Quand ces pièges sont écartés, la question devient moins technique que stratégique: où placer les processus dans la chaîne de traitement, et à quel moment leur coût reste acceptable?
Le réglage que je garde pour un backend qui doit rester stable
Dans un backend, je réserve plutôt python multiprocessing aux tâches bornées: génération de PDF, transformations d’images, recalcul de métriques, enrichissement de lots ou post-traitement d’événements. Je l’aime moins dans le chemin critique d’une requête, parce qu’un processus lancé au mauvais endroit ajoute de la latence et peut doubler la consommation mémoire si l’application tourne déjà avec plusieurs workers web.
Je suis aussi attentif à l’environnement d’exécution. Dans un conteneur limité à 2 cœurs, un pool de 8 processus n’achètera rien; dans une VM de 8 Go, un worker qui charge un modèle ou un cache lourd peut faire monter la pression mémoire très vite. Je pars donc avec un nombre de processus égal à la capacité réellement disponible, puis je mesure sur de vraies charges, pas sur une intuition.
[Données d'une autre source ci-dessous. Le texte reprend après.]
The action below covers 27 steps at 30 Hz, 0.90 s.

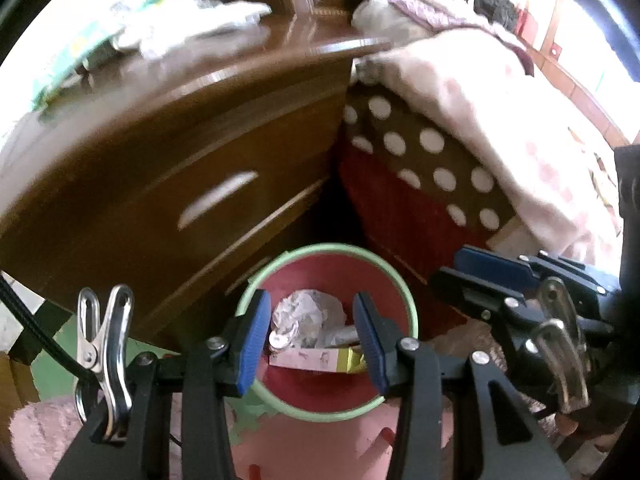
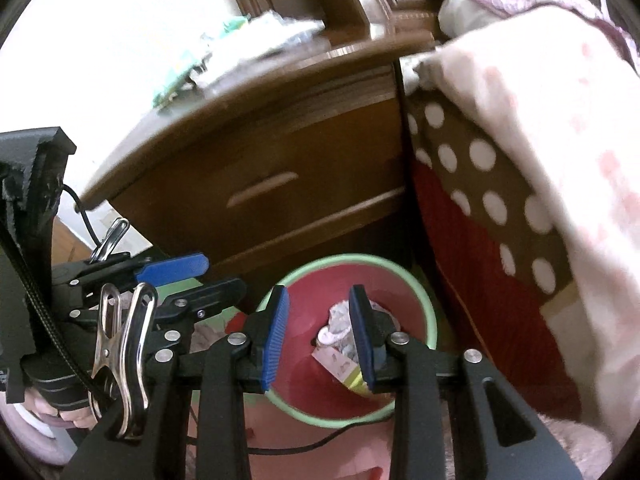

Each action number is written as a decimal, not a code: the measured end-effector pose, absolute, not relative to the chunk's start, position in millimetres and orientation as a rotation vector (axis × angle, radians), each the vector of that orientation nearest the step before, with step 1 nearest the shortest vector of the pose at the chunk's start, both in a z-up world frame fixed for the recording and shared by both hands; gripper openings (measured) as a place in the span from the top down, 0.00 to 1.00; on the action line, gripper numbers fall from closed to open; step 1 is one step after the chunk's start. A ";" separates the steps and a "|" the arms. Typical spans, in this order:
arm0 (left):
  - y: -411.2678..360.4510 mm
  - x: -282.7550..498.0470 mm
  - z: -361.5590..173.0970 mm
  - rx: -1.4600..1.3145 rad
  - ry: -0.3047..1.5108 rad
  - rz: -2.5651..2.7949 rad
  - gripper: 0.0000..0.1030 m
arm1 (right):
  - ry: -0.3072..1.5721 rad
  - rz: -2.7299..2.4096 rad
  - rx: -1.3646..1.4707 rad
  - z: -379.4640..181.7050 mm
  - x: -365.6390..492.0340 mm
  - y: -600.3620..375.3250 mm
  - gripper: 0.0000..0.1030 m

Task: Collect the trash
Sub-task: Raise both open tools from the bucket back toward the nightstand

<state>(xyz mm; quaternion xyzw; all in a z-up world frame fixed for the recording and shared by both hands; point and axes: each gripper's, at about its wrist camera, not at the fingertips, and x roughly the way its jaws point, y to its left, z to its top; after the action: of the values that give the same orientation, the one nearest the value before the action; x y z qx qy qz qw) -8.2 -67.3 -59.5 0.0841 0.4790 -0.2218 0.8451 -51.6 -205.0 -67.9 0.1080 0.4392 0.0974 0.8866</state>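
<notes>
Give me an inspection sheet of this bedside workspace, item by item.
Surface: green and pink floor mat beneath the bin.
Job's things: red bin with green rim on the floor holds crumpled paper and a pink-and-yellow carton.
Clutter: wrappers and plastic packaging on top of the wooden nightstand, not yet collected.
Grippers: left gripper and right gripper hang above the bin, jaws apart, nothing between them.
Cables: black cable on the mat near the bin; another clipped beside the left gripper.
Surroundings: polka-dot cover and pale pink blanket on the bed to the right of the nightstand.
</notes>
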 end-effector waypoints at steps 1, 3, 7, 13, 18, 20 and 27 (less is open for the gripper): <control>-66.3 -7.7 -55.0 0.174 1.002 -0.465 0.56 | 0.906 0.205 0.224 -65.5 -50.8 -205.2 0.69; -63.0 -6.6 -44.5 0.166 0.979 -0.461 0.56 | 0.886 0.215 0.229 -57.0 -49.2 -205.8 0.69; -57.4 1.4 -26.1 0.153 0.946 -0.446 0.56 | 0.852 0.228 0.223 -40.2 -43.8 -205.5 0.69; -47.2 18.1 -3.5 0.117 0.911 -0.424 0.56 | 0.815 0.245 0.206 -19.5 -33.9 -204.1 0.69; -40.3 34.5 12.0 0.096 0.890 -0.406 0.56 | 0.783 0.252 0.181 -2.5 -21.2 -199.9 0.69; -38.3 43.5 19.5 0.084 0.874 -0.397 0.56 | 0.776 0.255 0.173 2.0 -15.9 -199.1 0.69; -30.9 79.3 40.2 0.019 0.831 -0.372 0.56 | 0.754 0.270 0.148 17.8 12.8 -194.4 0.69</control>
<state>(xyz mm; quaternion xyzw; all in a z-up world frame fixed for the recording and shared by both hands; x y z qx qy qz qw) 79.3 -30.9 40.2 0.0093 0.4013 -0.1796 0.8981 12.8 -194.4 17.8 0.0717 0.3668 0.1313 0.9182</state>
Si je devais résumer la règle pratique, je dirais qu’on utilise les processus pour absorber du calcul, pas pour masquer une architecture mal découpée. Dès que le besoin principal devient l’I/O, l’échange d’état ou la simplicité opérationnelle, je reviens à un autre modèle; sinon, je garde les workers courts, les objets petits et le contrôle explicite du démarrage.